[Opening Data provided section]

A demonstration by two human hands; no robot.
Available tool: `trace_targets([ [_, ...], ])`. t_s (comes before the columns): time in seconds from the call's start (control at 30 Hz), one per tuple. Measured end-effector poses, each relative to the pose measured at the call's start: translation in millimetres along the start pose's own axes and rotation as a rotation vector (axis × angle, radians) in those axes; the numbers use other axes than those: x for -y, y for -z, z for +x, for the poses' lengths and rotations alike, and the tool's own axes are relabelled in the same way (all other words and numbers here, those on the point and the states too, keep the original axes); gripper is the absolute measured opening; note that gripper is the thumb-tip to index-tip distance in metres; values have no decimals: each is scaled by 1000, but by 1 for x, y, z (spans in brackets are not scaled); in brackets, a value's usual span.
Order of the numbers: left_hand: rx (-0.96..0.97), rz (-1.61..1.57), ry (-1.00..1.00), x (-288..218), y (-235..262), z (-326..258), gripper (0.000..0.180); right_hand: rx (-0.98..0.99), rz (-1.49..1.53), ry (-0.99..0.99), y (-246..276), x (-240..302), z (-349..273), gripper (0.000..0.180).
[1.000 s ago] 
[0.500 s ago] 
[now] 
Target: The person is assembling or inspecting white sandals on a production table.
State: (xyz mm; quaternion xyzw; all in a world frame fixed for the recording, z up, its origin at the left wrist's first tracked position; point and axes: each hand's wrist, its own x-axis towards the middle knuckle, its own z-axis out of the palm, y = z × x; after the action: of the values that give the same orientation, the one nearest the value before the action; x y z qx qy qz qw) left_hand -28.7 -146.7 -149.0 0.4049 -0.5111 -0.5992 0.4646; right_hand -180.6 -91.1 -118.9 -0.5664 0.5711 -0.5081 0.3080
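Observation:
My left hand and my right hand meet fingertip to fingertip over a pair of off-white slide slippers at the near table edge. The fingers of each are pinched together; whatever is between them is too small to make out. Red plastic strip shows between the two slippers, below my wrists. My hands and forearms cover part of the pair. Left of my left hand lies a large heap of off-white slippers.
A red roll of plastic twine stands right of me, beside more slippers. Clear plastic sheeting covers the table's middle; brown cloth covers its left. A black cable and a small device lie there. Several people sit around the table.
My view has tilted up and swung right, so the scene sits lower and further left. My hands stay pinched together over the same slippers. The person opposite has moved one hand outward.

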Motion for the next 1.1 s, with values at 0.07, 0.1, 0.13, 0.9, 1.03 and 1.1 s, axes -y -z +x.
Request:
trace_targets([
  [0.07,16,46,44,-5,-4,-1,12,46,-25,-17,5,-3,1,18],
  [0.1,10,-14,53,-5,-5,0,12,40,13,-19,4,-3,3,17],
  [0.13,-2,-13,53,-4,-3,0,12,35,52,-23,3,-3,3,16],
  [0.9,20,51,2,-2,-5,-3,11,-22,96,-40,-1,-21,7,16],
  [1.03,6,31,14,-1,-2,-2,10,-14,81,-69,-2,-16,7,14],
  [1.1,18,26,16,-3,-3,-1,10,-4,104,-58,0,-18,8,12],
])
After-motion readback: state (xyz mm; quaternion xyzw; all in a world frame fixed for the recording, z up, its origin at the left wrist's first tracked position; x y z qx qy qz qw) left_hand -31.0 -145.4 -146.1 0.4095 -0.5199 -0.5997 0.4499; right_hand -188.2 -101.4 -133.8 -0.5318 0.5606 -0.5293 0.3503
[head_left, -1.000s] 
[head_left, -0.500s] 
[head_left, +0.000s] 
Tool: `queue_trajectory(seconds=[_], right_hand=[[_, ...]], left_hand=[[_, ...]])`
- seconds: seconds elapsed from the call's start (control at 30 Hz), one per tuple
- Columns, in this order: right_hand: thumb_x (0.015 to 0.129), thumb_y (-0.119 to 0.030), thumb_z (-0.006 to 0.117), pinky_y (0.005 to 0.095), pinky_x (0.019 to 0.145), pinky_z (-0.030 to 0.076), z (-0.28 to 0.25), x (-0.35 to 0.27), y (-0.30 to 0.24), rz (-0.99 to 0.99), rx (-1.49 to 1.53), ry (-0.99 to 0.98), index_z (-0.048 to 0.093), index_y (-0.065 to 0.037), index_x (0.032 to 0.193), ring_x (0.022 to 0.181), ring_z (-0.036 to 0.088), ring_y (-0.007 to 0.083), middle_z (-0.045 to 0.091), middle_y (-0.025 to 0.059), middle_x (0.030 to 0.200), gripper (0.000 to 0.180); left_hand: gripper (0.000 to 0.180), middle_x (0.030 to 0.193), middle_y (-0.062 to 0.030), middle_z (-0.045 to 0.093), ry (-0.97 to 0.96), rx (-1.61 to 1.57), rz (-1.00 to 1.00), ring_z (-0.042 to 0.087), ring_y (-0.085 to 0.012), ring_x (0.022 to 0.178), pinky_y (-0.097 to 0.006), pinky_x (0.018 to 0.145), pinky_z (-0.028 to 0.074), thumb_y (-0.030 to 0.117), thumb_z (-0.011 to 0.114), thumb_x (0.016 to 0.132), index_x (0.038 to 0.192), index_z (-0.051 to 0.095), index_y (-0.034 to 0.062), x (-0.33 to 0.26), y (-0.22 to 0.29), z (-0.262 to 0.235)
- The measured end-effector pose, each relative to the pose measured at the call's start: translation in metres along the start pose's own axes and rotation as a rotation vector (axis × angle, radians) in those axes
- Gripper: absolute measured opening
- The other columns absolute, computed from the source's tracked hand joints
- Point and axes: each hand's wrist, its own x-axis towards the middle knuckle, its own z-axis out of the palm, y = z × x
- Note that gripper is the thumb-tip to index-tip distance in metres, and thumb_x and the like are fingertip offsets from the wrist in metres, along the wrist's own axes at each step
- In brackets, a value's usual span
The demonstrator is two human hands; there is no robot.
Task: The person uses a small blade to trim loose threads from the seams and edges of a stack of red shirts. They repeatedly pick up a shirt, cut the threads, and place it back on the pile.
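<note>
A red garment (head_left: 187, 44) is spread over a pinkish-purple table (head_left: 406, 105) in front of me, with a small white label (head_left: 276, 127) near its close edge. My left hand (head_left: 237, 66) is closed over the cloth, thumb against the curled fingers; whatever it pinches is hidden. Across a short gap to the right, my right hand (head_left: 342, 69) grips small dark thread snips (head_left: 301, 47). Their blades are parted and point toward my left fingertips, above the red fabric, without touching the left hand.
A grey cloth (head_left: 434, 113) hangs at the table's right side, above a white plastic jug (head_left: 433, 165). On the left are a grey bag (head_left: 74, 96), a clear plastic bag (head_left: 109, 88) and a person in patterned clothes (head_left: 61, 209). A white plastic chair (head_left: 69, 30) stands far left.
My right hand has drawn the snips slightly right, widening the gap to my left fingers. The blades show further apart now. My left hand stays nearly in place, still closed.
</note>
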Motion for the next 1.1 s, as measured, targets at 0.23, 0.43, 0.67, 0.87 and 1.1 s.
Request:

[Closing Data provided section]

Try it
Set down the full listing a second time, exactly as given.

Exercise result
A demonstration by two human hands; no robot.
Available tool: `trace_targets([ [_, ...], ])`. t_s (comes before the columns): time in seconds from the call's start (control at 30 Hz), one per tuple. Measured end-effector poses, each relative to the pose measured at the call's start: translation in millimetres along the start pose's own axes and rotation as a rotation vector (axis × angle, radians) in those axes; the numbers use other axes than those: x for -y, y for -z, z for +x, for the poses' lengths and rotations alike, and the tool's own axes are relabelled in the same way (all other words and numbers here, those on the point and the states too, keep the original axes); gripper is the absolute measured opening; note that gripper is the thumb-tip to index-tip distance in metres; values have no decimals: each is scaled by 1000, but by 1 for x, y, z (spans in brackets are not scaled); in brackets, a value's usual span.
Order of the numbers: left_hand: rx (-0.96..0.97), rz (-1.61..1.57), ry (-1.00..1.00), x (-288..218), y (-235..262), z (-326..258), gripper (0.000..0.180); right_hand: rx (-0.98..0.99), rz (-1.49..1.53), ry (-0.99..0.99), y (-246..276), x (-240..302), z (-349..273), gripper (0.000..0.180).
[1.000 s ago] 
[0.500 s ago] 
[now] 
Target: The person is assembling or inspecting white sandals on a production table.
State: (xyz mm; quaternion xyzw; all in a world frame fixed for the recording, z up, its origin at the left wrist's first tracked position; point and axes: each hand's wrist, its own x-axis towards the middle knuckle, its own z-axis out of the palm, y = z × x; after the action: of the values that give the same orientation, the one nearest the value before the action; x y z qx qy qz qw) left_hand -28.7 -146.7 -149.0 0.4049 -0.5111 -0.5992 0.4646; right_hand -180.6 -91.1 -118.9 -0.5664 0.5711 -0.5081 0.3080
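Observation:
My left hand and my right hand meet fingertip to fingertip over a pair of off-white slide slippers at the near table edge. The fingers of each are pinched together; whatever is between them is too small to make out. Red plastic strip shows between the two slippers, below my wrists. My hands and forearms cover part of the pair. Left of my left hand lies a large heap of off-white slippers.
A red roll of plastic twine stands right of me, beside more slippers. Clear plastic sheeting covers the table's middle; brown cloth covers its left. A black cable and a small device lie there. Several people sit around the table.
My view has tilted up and swung right, so the scene sits lower and further left. My hands stay pinched together over the same slippers. The person opposite has moved one hand outward.
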
Motion for the next 1.1 s, with values at 0.07, 0.1, 0.13, 0.9, 1.03 and 1.1 s, axes -y -z +x.
Request:
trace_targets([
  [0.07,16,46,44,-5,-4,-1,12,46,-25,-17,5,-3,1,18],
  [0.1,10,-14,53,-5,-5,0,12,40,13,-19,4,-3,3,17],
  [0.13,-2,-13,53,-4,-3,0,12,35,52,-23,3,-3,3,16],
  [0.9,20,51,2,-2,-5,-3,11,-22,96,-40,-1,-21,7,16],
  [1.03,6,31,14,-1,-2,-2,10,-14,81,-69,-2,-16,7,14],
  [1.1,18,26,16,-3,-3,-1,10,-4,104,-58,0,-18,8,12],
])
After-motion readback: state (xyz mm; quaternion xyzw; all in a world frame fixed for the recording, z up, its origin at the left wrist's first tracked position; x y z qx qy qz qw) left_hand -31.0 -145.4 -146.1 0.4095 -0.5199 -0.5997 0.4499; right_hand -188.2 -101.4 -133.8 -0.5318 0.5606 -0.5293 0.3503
[head_left, -1.000s] 
[head_left, -0.500s] 
[head_left, +0.000s] 
Tool: `queue_trajectory(seconds=[_], right_hand=[[_, ...]], left_hand=[[_, ...]])`
- seconds: seconds elapsed from the call's start (control at 30 Hz), one per tuple
- Columns, in this order: right_hand: thumb_x (0.015 to 0.129), thumb_y (-0.119 to 0.030), thumb_z (-0.006 to 0.117), pinky_y (0.005 to 0.095), pinky_x (0.019 to 0.145), pinky_z (-0.030 to 0.076), z (-0.28 to 0.25), x (-0.35 to 0.27), y (-0.30 to 0.24), rz (-0.99 to 0.99), rx (-1.49 to 1.53), ry (-0.99 to 0.98), index_z (-0.048 to 0.093), index_y (-0.065 to 0.037), index_x (0.032 to 0.193), ring_x (0.022 to 0.181), ring_z (-0.036 to 0.088), ring_y (-0.007 to 0.083), middle_z (-0.045 to 0.091), middle_y (-0.025 to 0.059), middle_x (0.030 to 0.200), gripper (0.000 to 0.180); left_hand: gripper (0.000 to 0.180), middle_x (0.030 to 0.193), middle_y (-0.062 to 0.030), middle_z (-0.045 to 0.093), ry (-0.97 to 0.96), rx (-1.61 to 1.57), rz (-1.00 to 1.00), ring_z (-0.042 to 0.087), ring_y (-0.085 to 0.012), ring_x (0.022 to 0.178), pinky_y (-0.097 to 0.006), pinky_x (0.018 to 0.145), pinky_z (-0.028 to 0.074), thumb_y (-0.030 to 0.117), thumb_z (-0.011 to 0.114), thumb_x (0.016 to 0.132), index_x (0.038 to 0.192), index_z (-0.051 to 0.095), index_y (-0.034 to 0.062), x (-0.33 to 0.26), y (-0.22 to 0.29), z (-0.262 to 0.235)
- The measured end-effector pose, each relative to the pose measured at the call's start: translation in metres along the start pose's own axes and rotation as a rotation vector (axis × angle, radians) in those axes
- Gripper: absolute measured opening
- The other columns absolute, computed from the source's tracked hand joints
- Point and axes: each hand's wrist, its own x-axis towards the middle knuckle, its own z-axis out of the palm, y = z × x
- Note that gripper is the thumb-tip to index-tip distance in metres, and thumb_x and the like are fingertip offsets from the wrist in metres, along the wrist's own axes at each step
- In brackets, a value's usual span
The demonstrator is two human hands; there is no robot.
Task: The person uses a small blade to trim loose threads from the seams and edges of a stack of red shirts. They repeatedly pick up a shirt, cut the threads, and place it back on the pile.
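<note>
A red garment (head_left: 187, 44) is spread over a pinkish-purple table (head_left: 406, 105) in front of me, with a small white label (head_left: 276, 127) near its close edge. My left hand (head_left: 237, 66) is closed over the cloth, thumb against the curled fingers; whatever it pinches is hidden. Across a short gap to the right, my right hand (head_left: 342, 69) grips small dark thread snips (head_left: 301, 47). Their blades are parted and point toward my left fingertips, above the red fabric, without touching the left hand.
A grey cloth (head_left: 434, 113) hangs at the table's right side, above a white plastic jug (head_left: 433, 165). On the left are a grey bag (head_left: 74, 96), a clear plastic bag (head_left: 109, 88) and a person in patterned clothes (head_left: 61, 209). A white plastic chair (head_left: 69, 30) stands far left.
My right hand has drawn the snips slightly right, widening the gap to my left fingers. The blades show further apart now. My left hand stays nearly in place, still closed.
</note>
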Motion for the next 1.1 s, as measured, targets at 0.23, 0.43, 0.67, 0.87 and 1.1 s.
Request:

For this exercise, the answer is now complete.